So, your vegetable plants
are producing flowers, and you can almost taste the fresh veggies. Disappointment strikes when instead of turning into fruit, the healthy-looking flowers fall off the plant
, leaving you with a whole lot of nothing. What's going on?
This frustrating phenomenon is known as blossom drop. While the plant looks otherwise healthy, flowers dry up and drop off the plant. There are several causes of blossom drop, and planning can help you prevent it.
- Temperature: When temperatures are too high (above 90 F) or too low (below 50 F at night), tomato and pepper plants have a hard time pollinating. Early summer or late chills can cause blossom drop even when plants are planted during the correct season.

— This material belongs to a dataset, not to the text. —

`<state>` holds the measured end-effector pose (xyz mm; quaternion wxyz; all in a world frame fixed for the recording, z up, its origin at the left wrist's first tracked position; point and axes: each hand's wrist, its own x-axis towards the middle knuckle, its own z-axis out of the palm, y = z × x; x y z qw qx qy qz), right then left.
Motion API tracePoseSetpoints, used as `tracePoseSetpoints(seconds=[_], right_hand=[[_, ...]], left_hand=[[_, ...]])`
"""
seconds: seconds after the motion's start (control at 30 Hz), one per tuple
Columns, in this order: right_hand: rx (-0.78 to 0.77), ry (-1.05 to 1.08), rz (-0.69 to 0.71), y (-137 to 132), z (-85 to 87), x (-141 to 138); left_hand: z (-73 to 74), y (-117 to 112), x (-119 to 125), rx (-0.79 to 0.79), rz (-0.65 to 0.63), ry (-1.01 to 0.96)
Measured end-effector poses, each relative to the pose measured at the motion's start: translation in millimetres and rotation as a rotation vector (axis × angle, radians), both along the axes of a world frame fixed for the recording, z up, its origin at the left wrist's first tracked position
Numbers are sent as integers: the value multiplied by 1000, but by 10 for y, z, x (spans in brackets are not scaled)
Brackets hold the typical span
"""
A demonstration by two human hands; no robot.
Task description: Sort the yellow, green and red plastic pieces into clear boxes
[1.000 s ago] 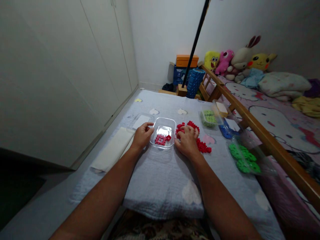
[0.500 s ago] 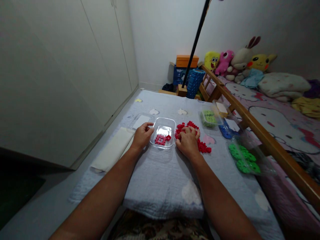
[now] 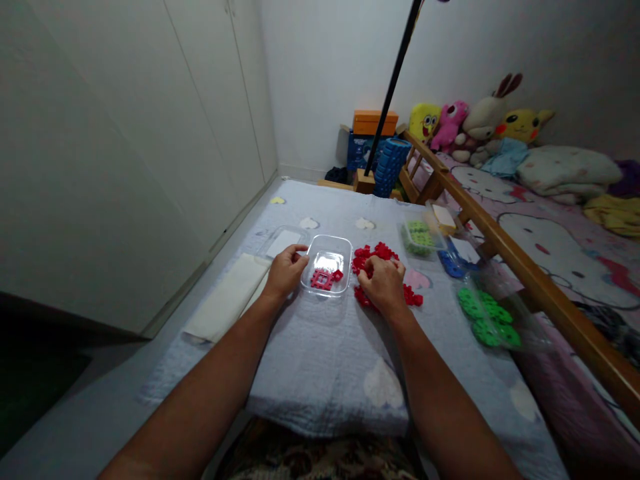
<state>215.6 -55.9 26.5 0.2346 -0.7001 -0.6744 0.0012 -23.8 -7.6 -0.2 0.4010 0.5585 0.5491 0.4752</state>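
A clear plastic container (image 3: 345, 250) sits on a pale blue quilt (image 3: 325, 347) and holds a few red building pieces (image 3: 323, 278). My left hand (image 3: 285, 272) grips the container's left rim with curled fingers. To its right lies a pile of red pieces (image 3: 376, 253). My right hand (image 3: 384, 285) rests on that pile, fingers curled down over the pieces; what is under them is hidden.
A second clear box with light green pieces (image 3: 418, 236), blue pieces (image 3: 453, 263) and a bag of bright green discs (image 3: 487, 317) lie to the right. A wooden bed rail (image 3: 520, 267) runs along the right. A container lid (image 3: 283, 241) and white paper (image 3: 227, 297) lie left.
My right hand has pulled slightly back and to the right over the red pile, uncovering pieces at its left edge. My left hand and the container have stayed put.
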Motion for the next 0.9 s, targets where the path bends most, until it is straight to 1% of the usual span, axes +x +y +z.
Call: tracePoseSetpoints(seconds=[0.1, 0.2, 0.3, 0.37, 0.43, 0.53, 0.67, 0.9], right_hand=[[12, 34, 0, 10, -12, 27], [97, 113, 28, 5, 2, 19], [226, 182, 119, -25, 35, -47], [268, 204, 196, -53, 60, -111], [256, 203, 262, -80, 85, -171], [171, 153, 310, -106, 116, -233], [76, 64, 293, -107, 138, -256], [17, 15, 302, -73, 137, -250]], left_hand=[[1, -1, 2, 8, 2, -4], [6, -3, 7, 8, 1, -5], [5, -1, 10, 7, 3, -1], [1, 1, 9, 5, 4, 1], [-5, 3, 8, 4, 5, -1], [-11, 2, 9, 3, 7, -14], [-10, -1, 11, -6, 8, -12], [1, 2, 7, 12, 10, 9]])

- Lack of pollination: Temperature aside, if a flower doesn't become fertilized, it won't turn into a fruit. To ensure your flowers produce, manually pollinate them if you have concerns.
- Nitrogen: Over-fertilizing can cause blossom drop. Fertilize only every two weeks. Too much nitrogen encourages plants to grow more foliage instead of fruit.
- Water: Water deeply to ensure strong roots that can support a plant with fruit. If a plant feels stressed by weight, it will stop adding to the burden by stalling fruit production.
- Too many blossoms: If a plant produces more blossoms than it can feed to turn into fruit, it goes into a survival mode of sorts---only setting and growing fruit that it can adequately provide for. This blossom drop problem generally goes away after the first harvest.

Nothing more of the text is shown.